No. 2,723,987, issued November 15, 1955, which teaches a method of making carboxy-functional silanes. The silane starting material is chosen to have on average two hydrolyzable groups attached to it. Suitable hydrolyzable groups include: halogen atoms such as bromine, fluorine and chlorine; alkoxy groups such as methoxy, ethoxy, propoxy; and the like. The silane-containing carboxy-functional group, methyl group, and hydrolyzable group can be hydrolyzed under reasonable, well-known conditions to form a carboxy-functional methylcyclosiloxane. The carboxy-functional methylcyclosiloxane can be copolymerized with dimethylcyclosiloxane using well-known acid copolymerization procedures to produce carboxy-functional silicone oils as described above. The degree of polymerization of carboxy-functional silicone oils can be determined during the copolymerization procedure by disiloxanes with the formula (QMe ₂ SiO) ₂ O or hydrolyzable silanes with the formula QMe ₂ SiX (where Q and Me are and X represents a hydrolyzable silane as defined above). The disiloxane or hydrolyzable silane is included in the copolymerization in a reasonable amount to produce the desired degree of polymerization. For example, for carboxy functional silicone oil
If a degree of polymerization of 100 is desired, one part of (QMe ₂ Si) ₂ O is included in the copolymerization for every 98 parts of carboxy-functional methylcyclosiloxane plus dimethylcyclosiloxane, all on a molar basis. Similarly, for every 98 parts of carboxy-functional methylcyclosiloxane plus dimethylcyclosiloxane, 2 parts
Addition of QMe ₂ SiX yields a carboxy-functional silicone oil with an average degree of polymerization of 100, where all parts above are on a molar basis. The nonionic surfactant used in the aqueous emulsion of the present invention, component B, is readily available. The nonionic surfactants do not ionize in water, but have some degree of compatibility with water because they contain oxygenated side chain molecular segments in their molecular structure. Most commonly, the segment is a polyalkylene oxide segment. The remainder of the nonionic surfactant is generally fatty acid residues or other fatty substance residues. Nonionic surfactants are characterized by the well-known hydrophilic-lipophilic balance, (HLB) value. HLB values are derived empirically. The concept of determining HLB values was developed to describe the relative balance of water and oil compatibility in surfactants.

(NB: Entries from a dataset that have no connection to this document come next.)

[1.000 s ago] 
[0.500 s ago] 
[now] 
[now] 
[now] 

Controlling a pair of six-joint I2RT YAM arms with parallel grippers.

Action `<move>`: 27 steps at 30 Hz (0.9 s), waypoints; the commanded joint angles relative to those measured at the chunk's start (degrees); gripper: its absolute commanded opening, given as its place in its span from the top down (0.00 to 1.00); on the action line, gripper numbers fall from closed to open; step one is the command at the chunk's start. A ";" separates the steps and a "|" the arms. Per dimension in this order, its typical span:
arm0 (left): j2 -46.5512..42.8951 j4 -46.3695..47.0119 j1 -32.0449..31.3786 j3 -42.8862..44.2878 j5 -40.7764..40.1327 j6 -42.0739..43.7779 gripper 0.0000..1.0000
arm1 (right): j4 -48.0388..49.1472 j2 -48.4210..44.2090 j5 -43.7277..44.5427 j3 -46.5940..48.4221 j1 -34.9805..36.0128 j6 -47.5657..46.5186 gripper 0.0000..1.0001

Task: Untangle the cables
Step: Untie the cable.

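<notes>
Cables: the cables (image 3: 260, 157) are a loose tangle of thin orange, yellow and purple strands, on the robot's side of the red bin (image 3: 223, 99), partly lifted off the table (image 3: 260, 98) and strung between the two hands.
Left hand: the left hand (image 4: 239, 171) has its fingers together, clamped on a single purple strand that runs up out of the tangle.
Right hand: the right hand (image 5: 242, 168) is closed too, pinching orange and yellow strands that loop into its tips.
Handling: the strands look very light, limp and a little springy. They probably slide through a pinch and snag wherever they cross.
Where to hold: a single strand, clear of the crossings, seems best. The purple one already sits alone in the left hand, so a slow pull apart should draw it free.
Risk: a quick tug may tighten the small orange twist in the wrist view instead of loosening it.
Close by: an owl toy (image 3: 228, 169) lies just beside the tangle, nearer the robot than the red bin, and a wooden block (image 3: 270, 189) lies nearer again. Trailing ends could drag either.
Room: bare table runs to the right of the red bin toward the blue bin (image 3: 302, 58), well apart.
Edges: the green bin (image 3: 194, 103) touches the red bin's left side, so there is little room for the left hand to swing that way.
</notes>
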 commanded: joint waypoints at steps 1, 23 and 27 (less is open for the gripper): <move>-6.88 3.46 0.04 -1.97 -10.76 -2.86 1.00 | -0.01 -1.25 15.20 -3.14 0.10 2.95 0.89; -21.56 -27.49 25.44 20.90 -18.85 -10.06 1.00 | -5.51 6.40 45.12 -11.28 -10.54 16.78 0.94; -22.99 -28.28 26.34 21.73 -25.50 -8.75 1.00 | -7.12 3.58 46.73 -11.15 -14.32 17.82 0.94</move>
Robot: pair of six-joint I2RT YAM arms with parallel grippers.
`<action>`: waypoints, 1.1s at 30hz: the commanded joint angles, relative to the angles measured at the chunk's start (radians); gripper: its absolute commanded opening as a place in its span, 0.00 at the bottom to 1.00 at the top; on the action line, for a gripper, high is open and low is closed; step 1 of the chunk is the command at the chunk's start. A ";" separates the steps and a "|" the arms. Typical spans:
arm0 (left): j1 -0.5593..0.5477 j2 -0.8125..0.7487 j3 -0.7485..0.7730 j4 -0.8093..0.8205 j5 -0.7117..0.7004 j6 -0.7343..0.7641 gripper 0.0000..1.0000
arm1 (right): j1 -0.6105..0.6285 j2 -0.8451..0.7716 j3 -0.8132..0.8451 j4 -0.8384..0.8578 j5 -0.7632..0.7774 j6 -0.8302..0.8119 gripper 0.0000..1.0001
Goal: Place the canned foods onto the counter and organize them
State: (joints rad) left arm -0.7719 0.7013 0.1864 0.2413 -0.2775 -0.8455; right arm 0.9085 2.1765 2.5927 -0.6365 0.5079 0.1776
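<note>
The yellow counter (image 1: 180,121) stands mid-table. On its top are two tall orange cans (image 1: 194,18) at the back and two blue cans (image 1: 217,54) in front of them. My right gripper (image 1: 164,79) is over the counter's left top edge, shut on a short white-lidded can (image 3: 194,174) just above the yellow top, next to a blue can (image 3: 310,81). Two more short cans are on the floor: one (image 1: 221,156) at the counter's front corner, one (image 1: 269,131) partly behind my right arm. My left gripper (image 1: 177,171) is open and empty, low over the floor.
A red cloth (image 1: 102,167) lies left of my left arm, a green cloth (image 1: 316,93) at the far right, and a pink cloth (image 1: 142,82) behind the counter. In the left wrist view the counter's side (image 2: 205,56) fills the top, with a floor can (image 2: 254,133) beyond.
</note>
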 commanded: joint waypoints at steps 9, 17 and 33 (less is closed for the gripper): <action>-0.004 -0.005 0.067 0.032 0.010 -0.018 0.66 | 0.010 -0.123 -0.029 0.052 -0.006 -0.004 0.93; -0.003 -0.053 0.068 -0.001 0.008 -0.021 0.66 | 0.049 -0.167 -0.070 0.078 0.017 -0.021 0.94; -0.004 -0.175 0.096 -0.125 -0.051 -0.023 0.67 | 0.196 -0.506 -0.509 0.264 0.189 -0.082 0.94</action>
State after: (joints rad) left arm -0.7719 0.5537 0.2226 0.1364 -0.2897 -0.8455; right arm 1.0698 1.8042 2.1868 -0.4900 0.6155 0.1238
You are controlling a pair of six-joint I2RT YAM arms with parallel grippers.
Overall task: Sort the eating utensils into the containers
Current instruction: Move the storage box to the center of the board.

HLB values are generally found in the manufacturer's literature and
McCutcheon's
McCutcheon's Detergents and Emulsifiers
Division, McPublishing Co., PO Box 60,
Published by Ridgewood, NJ 07451.)
This can be found in reference works such as . The nonionic surfactant used in the aqueous emulsion of the method of the invention has an HLB of from about 14.5 to about 16.7.
It is a nonionic surfactant that has a value. Suitable nonionic surfactants include, but are not limited to: ethoxylates of linear alcohols; ethoxylated castor oil; polyoxyethylene lauryl ether having about 12 ethylene oxide units; about 12 ethylene oxide units. polyoxyethylene lauryl alcohol with; ethoxylated tridecyl ether; octyl phenoxy polyethoxy ethanol; nonyl phenoxy poly ethoxy ethanol; polyoxy ethylene sorbitan monolaurate; polyoxyalkylated isostearyl alcohol; polyoxy ethylene sorbitan monostearate; ethoxylated oleyl alcohol; ethoxylated sorbitan monooleate; ethoxylated lanolin alcohol; acetylated polyoxyethylene derivative with about 9 ethylene oxide units; alkylaryl polyethylene glycol ether; with about 20 ethylene oxide units polyethylene stearyl cetyl ether; polyoxyethylene sorbitan monopalmitate; polyoxyethylene cetyl ether; polyoxyethylene sorbitol lanolin derivative; condensate of ethylene oxide with a hydrophobic base formed by condensing polypropylene glycol with propylene oxide; Something similar. Two or more surfactants as described above can be mixed as long as the HLB of the resulting mixture is within the recited range. of the resulting mixture
One, some, or all of the surfactants listed so long as the HLB is within the listed ranges.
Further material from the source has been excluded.